Elle nous dit aussi que l’alliance du privé et du public, sur des projets à hauts potentiels apporte souvent le déclic nécessaire. Ce fut le cas pour le moteur MCE-5 : aux côtés du privé (65 % : MCE-5 compte 333 actionnaires), les fonds publics ont représenté 30 % de l’investissement.

Le Conseil régional a investi, de son côté, sous la forme d’une subvention, 400 000 euros dans ce moteur prometteur. Le Grand Lyon a aussi apporté son écot. L’Etat a été lui aussi partie prenante, à travers l’Ademe, Oséo, mais encore l’Europe à travers le Feder. Les partenaires industriels comptent, eux, pour 6 % dans le financement : PSA, mais aussi des fournisseurs de 1er rang de l’industrie automobile.

Cette aventure nous dit aussi qu’un tel projet ne peut aboutir sans un solide effet réseau de partenaires. Celui-ci a été fourni par le Pôle de compétitivité Lyon Urban Trucks&Bus (LUTB) dont une bonne part des 132 membres ont apporté un fort soutien au projet. « Il a même démontré les liens et passerelles entre bus et camions et voitures », selon son président, Eric Payeton.

Quand tous les acteurs savent faire taire leurs querelles de chapelle pour appuyer concrètement un projet qui tient la route, aucun doute, ça roule.
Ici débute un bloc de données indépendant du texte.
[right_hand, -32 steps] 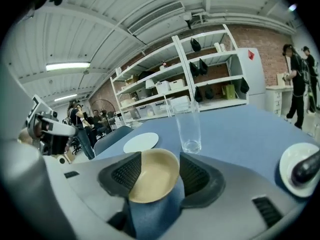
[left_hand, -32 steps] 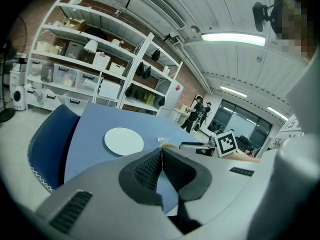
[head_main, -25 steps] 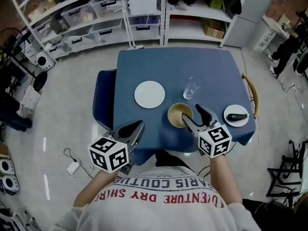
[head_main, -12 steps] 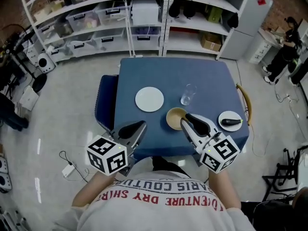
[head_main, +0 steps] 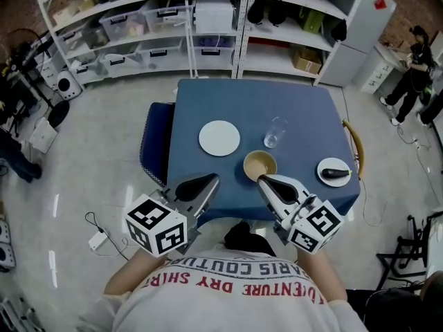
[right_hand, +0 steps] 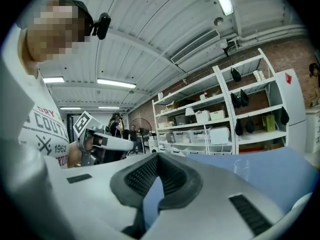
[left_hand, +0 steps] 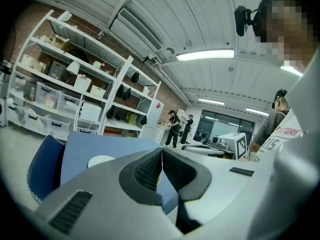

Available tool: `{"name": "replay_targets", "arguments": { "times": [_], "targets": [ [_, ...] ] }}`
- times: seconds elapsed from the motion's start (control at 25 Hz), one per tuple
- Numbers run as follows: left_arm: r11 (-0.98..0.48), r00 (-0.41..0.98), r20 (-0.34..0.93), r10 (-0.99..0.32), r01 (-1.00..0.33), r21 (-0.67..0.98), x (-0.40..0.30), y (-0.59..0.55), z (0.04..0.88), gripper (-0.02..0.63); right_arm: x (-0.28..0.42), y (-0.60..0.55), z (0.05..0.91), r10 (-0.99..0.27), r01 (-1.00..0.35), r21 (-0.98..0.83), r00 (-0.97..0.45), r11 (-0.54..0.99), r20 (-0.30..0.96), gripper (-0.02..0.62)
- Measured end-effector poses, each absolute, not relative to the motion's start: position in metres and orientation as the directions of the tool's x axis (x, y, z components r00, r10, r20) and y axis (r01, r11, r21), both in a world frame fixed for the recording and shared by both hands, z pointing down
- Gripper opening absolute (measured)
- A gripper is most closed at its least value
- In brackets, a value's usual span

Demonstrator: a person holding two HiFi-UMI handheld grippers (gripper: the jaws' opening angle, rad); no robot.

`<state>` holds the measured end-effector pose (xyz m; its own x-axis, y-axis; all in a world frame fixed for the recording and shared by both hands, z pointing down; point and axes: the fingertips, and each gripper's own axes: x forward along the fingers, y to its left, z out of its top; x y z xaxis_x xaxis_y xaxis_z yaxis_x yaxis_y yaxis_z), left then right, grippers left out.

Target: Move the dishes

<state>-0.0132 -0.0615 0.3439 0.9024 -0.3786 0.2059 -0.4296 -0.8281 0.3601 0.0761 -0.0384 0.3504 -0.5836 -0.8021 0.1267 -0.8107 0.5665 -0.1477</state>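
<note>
**Both grippers empty at counter's near edge, four dishes ahead**

At 6 o'clock, a person (head_main: 235, 289) holds the left gripper (head_main: 210, 180) and right gripper (head_main: 264, 180) over the near edge of the blue counter (head_main: 208, 102). Each gripper's jaws are clenched tip to tip on nothing. Just past the right gripper's tip sits a tan bowl (head_main: 259, 164). At 3 o'clock from the bowl, near the counter's right edge, lies a small plate (head_main: 325, 178) carrying a dark item (head_main: 338, 172). Farther in, a white plate (head_main: 219, 137) lies at 11 o'clock from the bowl and a clear glass (head_main: 274, 132) stands at 1 o'clock.

The scene fits either a pause ahead of taking up a dish or one just after setting a dish down. If a dish is to be lifted, that would likely call for parted jaws brought down to a rim.

Only the head view shows all four dishes. The left gripper view shows just the white plate's rim and a blue chair (left_hand: 45, 166). The right gripper view catches the glass. Both gripper views confirm that the jaws meet.
</note>
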Motion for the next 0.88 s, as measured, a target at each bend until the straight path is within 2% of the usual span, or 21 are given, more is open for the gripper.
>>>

Pour mémoire, la fabrication de moteurs par la sous-traitance représente en Rhône-Alpes 200 entreprises et 45 000 salariés pour un chiffre d’affaires de 10 milliards d’euros…

Reste à trouver maintenant d’autres MCE-5. Mais ne craignez rien, il en existe encore un bon nombre sur les étagères des entreprises. Encore faudrait-il, comme ce moteur à compression variable, arriver à les mettre en pleine lumière…

(1) Le taux de compression d’un moteur conditionne directement le rendement énergétique, les émissions polluantes et les performances en couple et en puissance des moteurs thermiques. Le rendre variable permet d’améliorer significativement chacune de ses caractéristiques, avec d’importantes économies de consommation et donc de CO2 à la clef.

(2) Institut national de recherche sur les transports et leur sécurité.